AYM Bireysel Başvurularda Açıkça Dayanaktan Yoksunluk
Bireysel Başvuru Kabul Edilebilirlik Kriterlerine Ait Emsal Kararlar
Bireysel Başvuru Kabul Edilebilirlik Kriterlerine Ait Emsal Kararlar
AÇIKÇA DAYANAKTAN YOKSUNLUK
Anayasa’nın 148. maddesinin dördüncü fıkrası şöyledir:
“Bireysel başvuruda, kanun yolunda gözetilmesi gereken hususlarda inceleme yapılamaz.”

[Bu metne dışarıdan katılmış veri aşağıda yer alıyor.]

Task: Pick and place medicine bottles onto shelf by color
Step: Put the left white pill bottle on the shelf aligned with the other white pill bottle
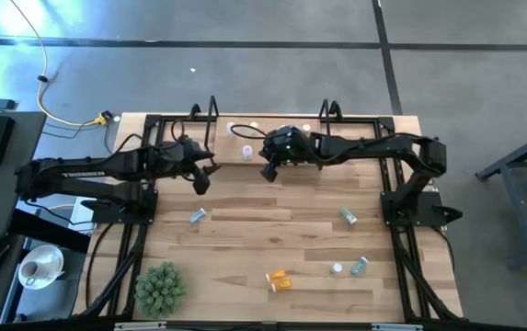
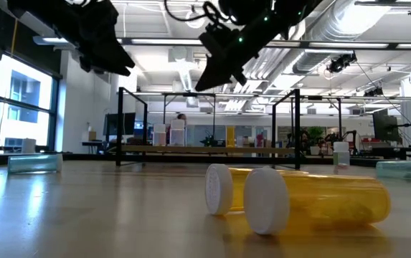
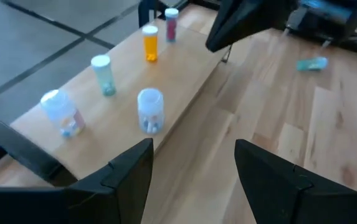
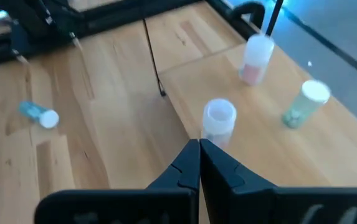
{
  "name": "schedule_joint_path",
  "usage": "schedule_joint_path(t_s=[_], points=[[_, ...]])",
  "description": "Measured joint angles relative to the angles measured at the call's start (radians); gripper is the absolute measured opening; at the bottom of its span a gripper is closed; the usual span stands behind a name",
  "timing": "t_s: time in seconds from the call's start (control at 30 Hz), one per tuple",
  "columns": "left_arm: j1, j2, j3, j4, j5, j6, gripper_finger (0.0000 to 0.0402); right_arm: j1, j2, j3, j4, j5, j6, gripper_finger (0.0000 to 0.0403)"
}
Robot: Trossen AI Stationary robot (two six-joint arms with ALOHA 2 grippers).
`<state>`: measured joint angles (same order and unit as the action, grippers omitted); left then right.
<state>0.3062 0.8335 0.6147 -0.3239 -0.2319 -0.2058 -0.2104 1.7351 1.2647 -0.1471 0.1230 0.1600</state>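
The low light-wood shelf with thin black end frames (image 1: 245,152) runs along the far edge of the table and already carries five upright bottles, as the left wrist view shows: two whitish ones, a teal one, an orange one and a purple one.

Out on the tabletop, well apart from the shelf, more lie on their sides: two orange translucent pill bottles with white caps (image 1: 280,279) touching each other near the front edge, and small teal bottles (image 1: 197,216) scattered to left and right.

These are likely light, stiff plastic cylinders, smooth enough to roll or squirt out of a pinch. A grip across the body just below the cap, fingers square to its axis, looks safest.

The right gripper (image 1: 269,171) hangs just in front of the shelf beside a clear whitish bottle (image 4: 218,120); its fingers are pressed fully together with nothing between them.

The left gripper (image 1: 200,181) hovers above the table near the shelf's left end, fingers spread wide and empty, touching nothing.
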Motion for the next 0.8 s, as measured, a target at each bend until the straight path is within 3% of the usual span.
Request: schedule_joint_path(t_s=[0.47,0.8], points=[[0.0,-0.083,0.0,-0.077,-0.004,-0.071,0.0213,-0.001,0.199,0.001,0.13,0.0,0.015,0.0001],[0.0,-0.082,0.0,-0.076,-0.007,-0.06,0.0213,-0.033,0.223,0.001,0.19,0.006,0.001,0.0001]])
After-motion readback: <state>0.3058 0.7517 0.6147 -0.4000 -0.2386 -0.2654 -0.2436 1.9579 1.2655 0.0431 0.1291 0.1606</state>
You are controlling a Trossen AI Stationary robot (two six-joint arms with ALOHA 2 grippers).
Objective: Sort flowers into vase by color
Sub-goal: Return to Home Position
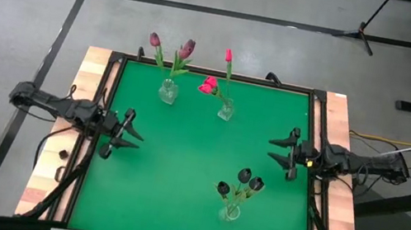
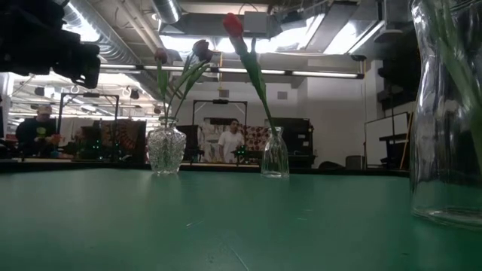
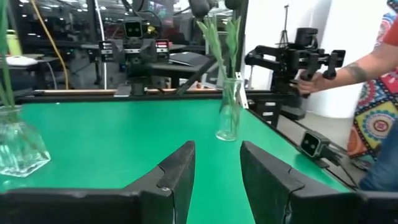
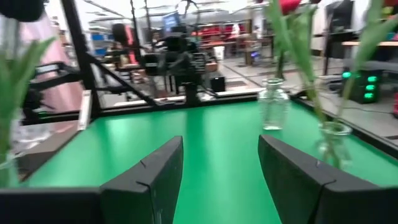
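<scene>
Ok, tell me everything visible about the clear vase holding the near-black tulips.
The slim clear glass vase stands upright on the green table mat, lower right in the high view. It holds three near-black tulips whose green stems fan out above its neck. Nothing but mat and stems touches it; the left tool and right tool hang open, apart from it.

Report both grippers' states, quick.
Left gripper: open, holding nothing, at the left side of the table.
Right gripper: open, holding nothing, at the table's right side.
</scene>
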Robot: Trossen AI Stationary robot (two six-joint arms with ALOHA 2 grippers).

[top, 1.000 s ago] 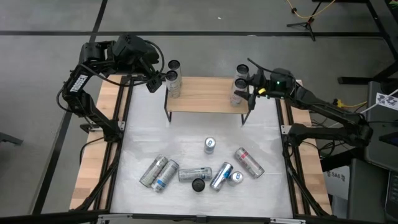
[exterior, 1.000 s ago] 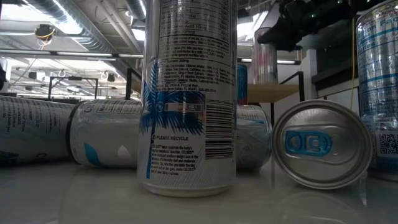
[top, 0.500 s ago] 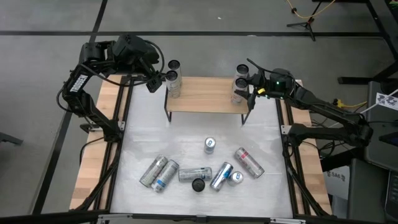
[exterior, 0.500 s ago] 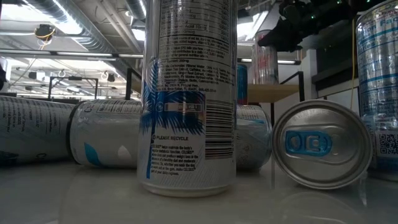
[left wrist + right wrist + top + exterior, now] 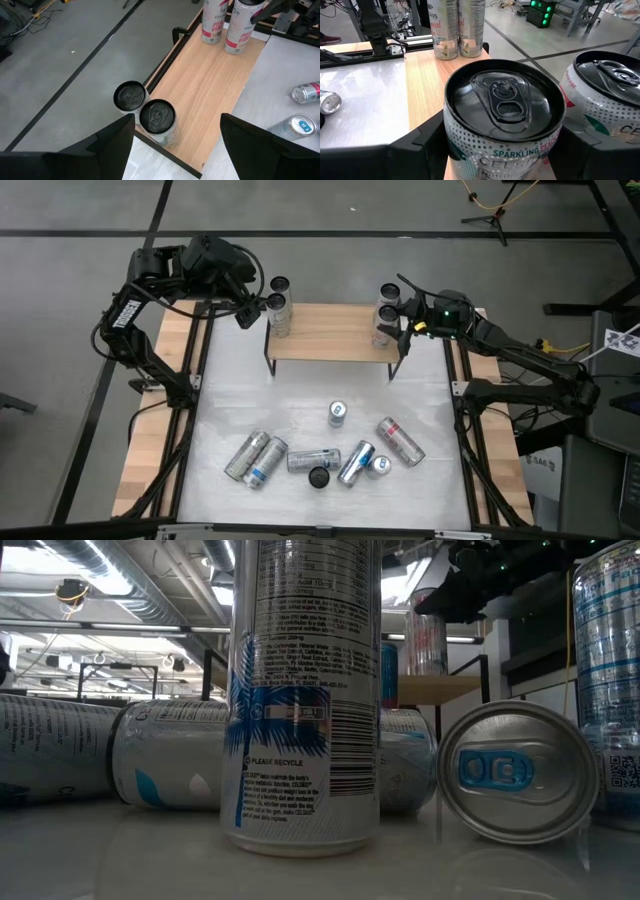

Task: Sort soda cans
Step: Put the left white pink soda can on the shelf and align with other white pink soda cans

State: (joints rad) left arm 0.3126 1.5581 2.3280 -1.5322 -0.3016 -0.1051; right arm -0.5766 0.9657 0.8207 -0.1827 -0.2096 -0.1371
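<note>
Right end effector: at the 3 o'clock end of the wooden shelf, fingers standing to either side of a dark-topped peach can. Whether they press the can or stand just off it cannot be told; I judge it is setting the can down or letting go.

Neighbour can: upright, just beside the straddled can, toward the shelf's edge.

Left end effector: fingers spread wide, empty, hovering at the 9 o'clock end of the shelf over two upright dark-topped cans.

Remaining soda cans: a loose cluster on the table at 6 o'clock of the shelf; most lie on their sides, one stands alone, one shows red marks.

Risk 1: pulling the right end effector away sideways could drag the can into its neighbour; both stand near the shelf end and could tip off.

Risk 2: slim upright cans topple easily; a finger catching the rim on lift-off would do it.

Risk 3: cans lying on the table roll; a poor approach could push one into the others and scatter the cluster.

Risk 4: the left end effector dropping too close may knock its own pair over.
</note>
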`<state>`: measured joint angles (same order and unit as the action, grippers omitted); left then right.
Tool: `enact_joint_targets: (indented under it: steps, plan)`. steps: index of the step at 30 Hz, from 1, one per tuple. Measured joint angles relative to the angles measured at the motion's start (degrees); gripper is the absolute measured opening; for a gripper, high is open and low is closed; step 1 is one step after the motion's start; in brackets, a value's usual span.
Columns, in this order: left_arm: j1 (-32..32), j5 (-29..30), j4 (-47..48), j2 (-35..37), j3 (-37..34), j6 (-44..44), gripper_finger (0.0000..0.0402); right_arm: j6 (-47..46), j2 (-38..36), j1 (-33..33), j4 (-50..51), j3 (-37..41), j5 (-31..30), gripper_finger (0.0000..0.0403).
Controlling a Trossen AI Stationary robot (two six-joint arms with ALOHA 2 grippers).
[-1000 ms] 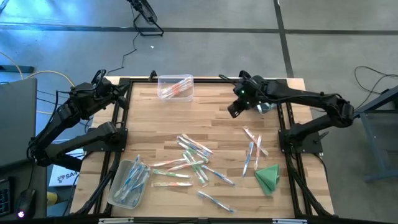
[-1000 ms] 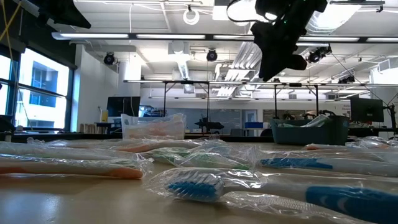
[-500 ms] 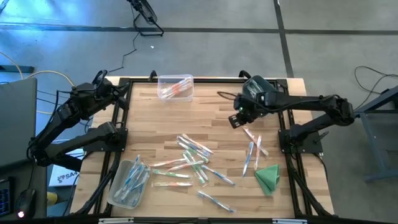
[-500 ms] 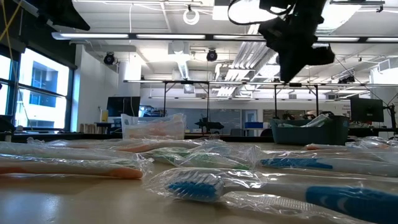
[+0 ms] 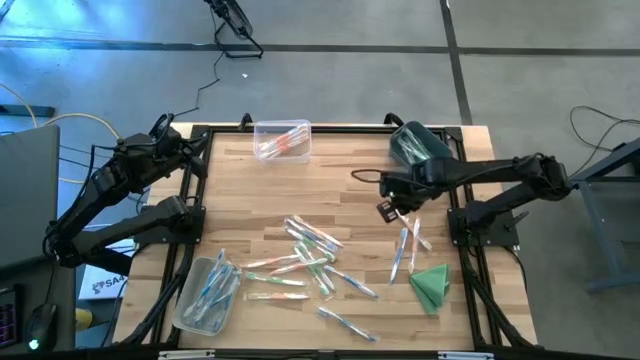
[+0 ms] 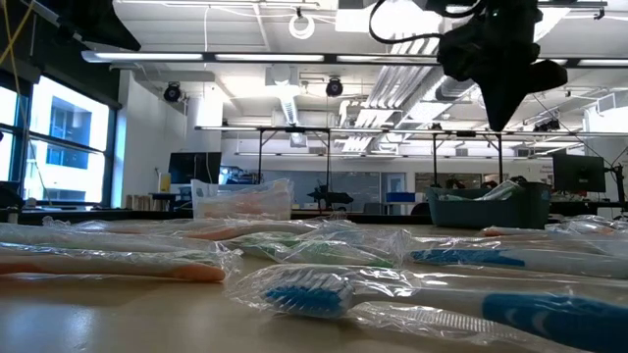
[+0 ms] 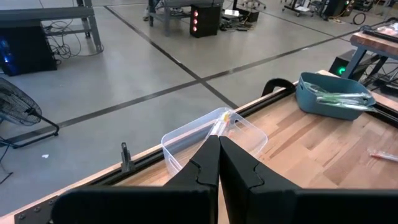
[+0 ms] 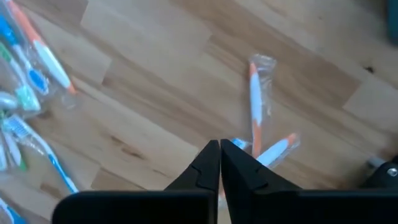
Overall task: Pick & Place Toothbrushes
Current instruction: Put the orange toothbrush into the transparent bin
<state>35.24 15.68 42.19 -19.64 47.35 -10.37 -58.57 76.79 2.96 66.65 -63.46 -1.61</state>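
Note:
Wrapped toothbrushes lie flat on the wooden table: a loose pile in the middle and a few toward the right. My right gripper hangs shut and empty above that right group, pointing down, well clear of the table in the low view. In its wrist view the shut fingertips hover over two orange-handled toothbrushes. My left gripper waits shut and empty at the table's far left corner.
A clear bin with orange toothbrushes stands at the far edge, and a teal bin with green ones at the far right. Another clear bin with blue ones sits near left. A folded green cloth lies near right.
My right gripper has swung away from the teal bin toward the table's near edge, over the right group of toothbrushes. It has tipped to point straight down and its fingers have shut, empty. The teal bin now shows uncovered.

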Motion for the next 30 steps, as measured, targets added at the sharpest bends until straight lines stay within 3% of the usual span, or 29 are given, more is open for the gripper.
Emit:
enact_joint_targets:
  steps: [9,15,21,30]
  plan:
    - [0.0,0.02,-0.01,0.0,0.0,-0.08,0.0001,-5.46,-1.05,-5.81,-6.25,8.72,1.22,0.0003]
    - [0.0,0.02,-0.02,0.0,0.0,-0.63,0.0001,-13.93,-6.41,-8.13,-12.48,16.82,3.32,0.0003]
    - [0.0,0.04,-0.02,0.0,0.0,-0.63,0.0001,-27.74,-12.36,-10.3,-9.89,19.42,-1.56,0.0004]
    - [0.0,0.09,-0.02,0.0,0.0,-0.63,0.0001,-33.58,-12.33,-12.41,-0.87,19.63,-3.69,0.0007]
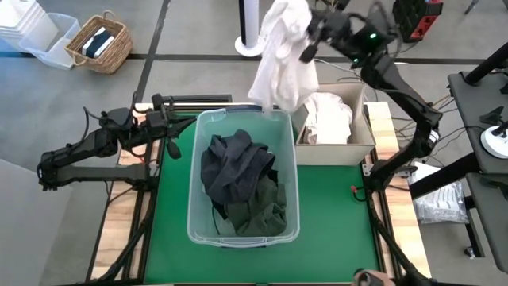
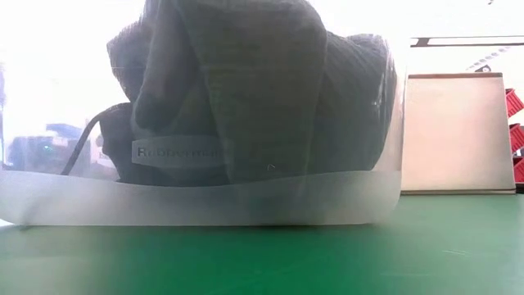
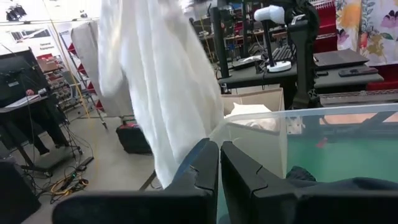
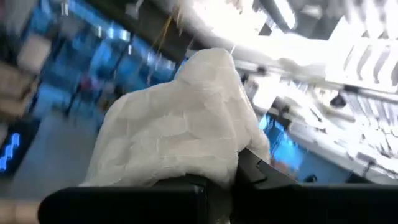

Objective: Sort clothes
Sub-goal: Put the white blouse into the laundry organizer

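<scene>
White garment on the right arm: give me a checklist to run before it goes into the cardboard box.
1. Right gripper shut on the white garment: ok.
2. Garment lifted free of the clear tub: cannot tell; its lower end hangs at the tub's far rim.
3. Garment over the cardboard box: not ok, it hangs beside the box, over the tub's corner.
4. Box holds only white fabric: ok.
5. Left gripper shut, parked left of the tub: ok.

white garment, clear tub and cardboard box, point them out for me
white garment (image 1: pixel 282 67), high view, middle of the hanging cloth
clear tub (image 1: pixel 191 176), high view, left rim
cardboard box (image 1: pixel 337 151), high view, near wall
</scene>
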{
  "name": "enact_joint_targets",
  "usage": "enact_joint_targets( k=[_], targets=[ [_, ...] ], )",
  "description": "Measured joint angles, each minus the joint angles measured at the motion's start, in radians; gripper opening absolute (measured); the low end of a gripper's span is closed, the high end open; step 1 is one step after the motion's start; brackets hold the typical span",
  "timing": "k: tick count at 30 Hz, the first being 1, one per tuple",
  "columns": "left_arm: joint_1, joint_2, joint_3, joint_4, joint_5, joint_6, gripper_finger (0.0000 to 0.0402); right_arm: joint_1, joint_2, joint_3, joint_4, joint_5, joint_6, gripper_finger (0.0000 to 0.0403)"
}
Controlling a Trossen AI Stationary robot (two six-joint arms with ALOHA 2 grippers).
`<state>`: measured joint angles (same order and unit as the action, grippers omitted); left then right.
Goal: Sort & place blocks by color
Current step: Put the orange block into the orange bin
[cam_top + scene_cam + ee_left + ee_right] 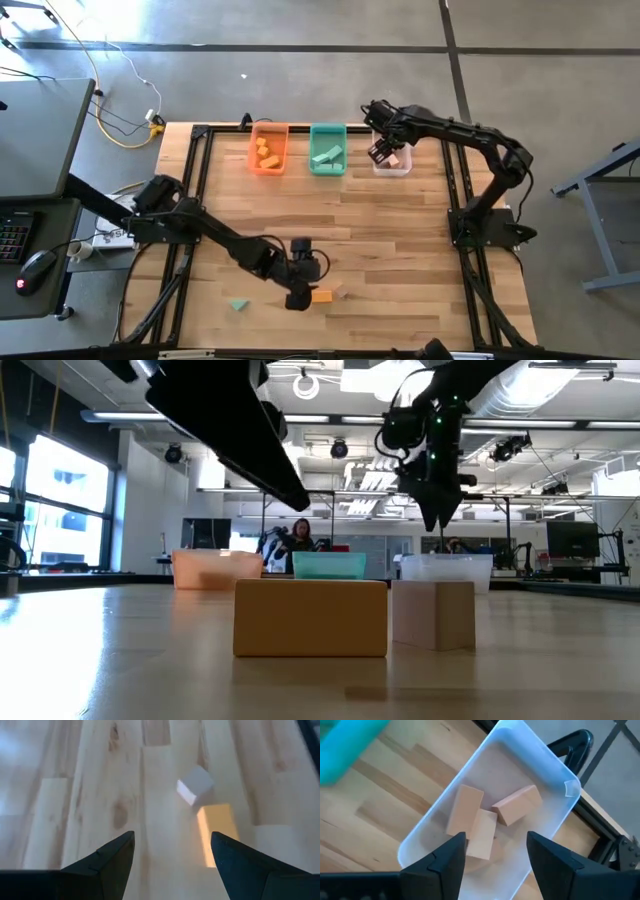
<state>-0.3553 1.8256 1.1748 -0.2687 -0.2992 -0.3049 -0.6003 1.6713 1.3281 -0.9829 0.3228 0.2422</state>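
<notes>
Orange brick (310, 618), pale cube (433, 614) ahead of open, empty left claw (172, 855), lined up for pickup. Right claw (496, 852) open above clear bin (560, 775), wood blocks (482, 820) inside.

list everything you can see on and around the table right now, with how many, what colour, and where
orange bin: one, orange, far edge, holding orange blocks
green bin: one, teal-green, middle of the row, teal blocks inside
clear bin: one, clear, right end, three pale wood blocks inside
orange brick: one, near edge
pale cube: one, beside the orange brick
teal block: one, near edge, left
person: one, in the room behind
left gripper: open, over the orange brick
right gripper: open, above the clear bin
</notes>
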Motion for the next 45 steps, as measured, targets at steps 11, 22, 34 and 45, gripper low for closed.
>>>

6216 sayılı Anayasa Mahkemesinin Kuruluşu ve Yargılama Usulleri Hakkında Kanun’un 48. maddesinin (2) numaralı fıkrası şöyledir:
“Mahkeme, … açıkça dayanaktan yoksun başvuruların kabul edilemezliğine karar verebilir.”
Anılan kurallar uyarınca, ilke olarak derece mahkemeleri önünde dava konusu yapılmış maddi olay ve olguların kanıtlanması, delillerin değerlendirilmesi, hukuk kurallarının yorumlanması ve uygulanması ile derece mahkemelerince uyuşmazlıkla ilgili varılan sonucun esas yönünden adil olup olmaması bireysel başvuru incelemesine konu olamaz. Bunun tek istisnası, derece mahkemelerinin tespit ve sonuçlarının adaleti ve sağduyuyu hiçe sayan tarzda açık bir keyfilik içermesi ve bu durumun kendiliğinden bireysel başvuru kapsamındaki hak ve özgürlükleri ihlal etmiş olmasıdır. Bu çerçevede, kanun yolu şikâyeti niteliğindeki başvurular açıkça keyfilik bulunmadıkça Anayasa Mahkemesince incelenemez.
EMSAL KARARLAR
♦ Eğitim Mazereti ile Atanma Talebinin Reddi
♦ Gerekçesiz Karar - Kanun Yolu Merci
♦ Temellendirilmemiş Şikâyet
♦ Kanun Yolu İncelemesinin Duruşmasız Yapılması
♦ Kanun Yolu Şikâyeti
♦ Mahkemeye Erişim Hakkı
⇒ Genel
⇒ Karar Düzeltme
⇒ Süre Koşulu Öngörülmesi
♦ Sözlü Yargılama Hakkı
♦ Hakimliklerinin Bağımsız ve Tarafsız Olmadığı İddiası
♦ Bir Hak ile Bağlantı Kurulan Eşitlik İlkesi İhlali İddiasının Kanıtlanmamış Olması
♦ AYİM'in Bağımsız ve Tarafsız Olmadığı İddiası
♦ Bilirkişi Seçilmesi ve İncelemesi Taleplerinin Reddedilmesi
♦ İhlal İddiasının Kanıtlanamaması
♦ SGK Borcu Nedeniyle Emekli Maaşı Haczi
♦ HAGB Kararı Nedeniyle Adil Yargılanma Hakkının İhlali İddiası
♦ İdari Yargıda Açılan İptal Davasında Tanık Dinlenmemesi ve Bilirkişi Raporu Alınmamasının Adil Yargılanma Hakkını İhlal Etmediği
♦ Aile Konutunun Satışının Aile Hayatına Müdahale Olmadığı
♦ Erteleme Süresi İçerisinde Yeni Suç İşlenmesi
♦ İnfaz Hâkimliğinde Avukat Yardımından Yararlandırılmama
♦ Tutukluluğa İtiraz İncelemesinin Duruşmasız Yapılması
♦ Mütalaanın Bildirilmemesi ve İtiraz Merciince Duruşma Yapılmaması
♦ Mahkemeye Erişim-Yürütmeyi Durdurma Kararından Sonra Esasa İlişkin Karar Verilmesi Halinde Yürütmeyi Durdurma Kararının Yerine Getirilmemesi (İdari Yargı)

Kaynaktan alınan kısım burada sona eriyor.